Problem description – Only one number is wanted here: how many lines of the data hold "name".
Start of Records for this exercise
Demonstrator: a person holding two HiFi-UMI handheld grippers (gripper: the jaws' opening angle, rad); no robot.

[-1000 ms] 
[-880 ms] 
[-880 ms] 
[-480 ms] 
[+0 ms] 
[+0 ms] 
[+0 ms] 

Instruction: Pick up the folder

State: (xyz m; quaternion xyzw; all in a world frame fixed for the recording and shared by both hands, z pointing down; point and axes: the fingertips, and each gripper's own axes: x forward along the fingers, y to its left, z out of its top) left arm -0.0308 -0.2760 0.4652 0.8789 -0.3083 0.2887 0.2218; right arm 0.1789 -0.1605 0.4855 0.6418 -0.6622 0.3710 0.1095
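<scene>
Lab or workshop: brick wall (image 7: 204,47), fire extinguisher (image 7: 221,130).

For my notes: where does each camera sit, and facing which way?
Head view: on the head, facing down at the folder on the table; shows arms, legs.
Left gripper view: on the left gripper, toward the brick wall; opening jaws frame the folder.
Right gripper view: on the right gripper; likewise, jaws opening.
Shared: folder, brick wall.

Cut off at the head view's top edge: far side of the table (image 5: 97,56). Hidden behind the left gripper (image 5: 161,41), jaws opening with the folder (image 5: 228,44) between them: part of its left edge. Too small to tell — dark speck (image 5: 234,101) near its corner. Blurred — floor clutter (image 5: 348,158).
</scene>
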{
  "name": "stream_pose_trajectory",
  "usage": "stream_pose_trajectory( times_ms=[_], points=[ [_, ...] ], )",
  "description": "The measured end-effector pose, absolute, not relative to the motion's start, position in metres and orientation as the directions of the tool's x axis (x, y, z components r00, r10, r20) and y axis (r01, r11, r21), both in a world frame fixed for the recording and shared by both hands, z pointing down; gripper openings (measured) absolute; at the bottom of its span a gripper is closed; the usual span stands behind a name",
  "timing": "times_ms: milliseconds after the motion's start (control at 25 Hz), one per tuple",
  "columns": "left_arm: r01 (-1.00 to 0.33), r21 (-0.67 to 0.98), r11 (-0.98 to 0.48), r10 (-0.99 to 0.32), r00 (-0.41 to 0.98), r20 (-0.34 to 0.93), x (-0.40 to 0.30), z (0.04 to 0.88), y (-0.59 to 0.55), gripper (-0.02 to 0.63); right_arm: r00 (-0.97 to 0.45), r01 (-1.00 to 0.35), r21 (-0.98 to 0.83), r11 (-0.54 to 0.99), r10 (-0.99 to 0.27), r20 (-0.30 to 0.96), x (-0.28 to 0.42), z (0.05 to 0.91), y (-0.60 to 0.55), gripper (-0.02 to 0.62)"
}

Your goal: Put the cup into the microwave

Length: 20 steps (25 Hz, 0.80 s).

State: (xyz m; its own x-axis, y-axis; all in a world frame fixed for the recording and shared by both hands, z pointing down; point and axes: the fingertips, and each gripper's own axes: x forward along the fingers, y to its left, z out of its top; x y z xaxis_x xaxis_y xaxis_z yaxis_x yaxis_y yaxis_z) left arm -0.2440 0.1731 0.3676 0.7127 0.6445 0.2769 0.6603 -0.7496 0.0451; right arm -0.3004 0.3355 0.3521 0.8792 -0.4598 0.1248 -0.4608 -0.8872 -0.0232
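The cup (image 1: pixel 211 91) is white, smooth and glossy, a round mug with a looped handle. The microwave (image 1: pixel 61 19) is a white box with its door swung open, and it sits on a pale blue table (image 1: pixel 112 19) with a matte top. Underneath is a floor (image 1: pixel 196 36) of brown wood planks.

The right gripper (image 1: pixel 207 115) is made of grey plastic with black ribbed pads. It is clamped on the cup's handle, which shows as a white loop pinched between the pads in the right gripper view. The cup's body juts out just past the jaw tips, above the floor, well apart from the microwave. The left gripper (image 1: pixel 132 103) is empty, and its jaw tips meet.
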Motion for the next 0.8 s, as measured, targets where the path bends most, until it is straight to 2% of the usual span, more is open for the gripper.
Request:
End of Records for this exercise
Answer to this task – 2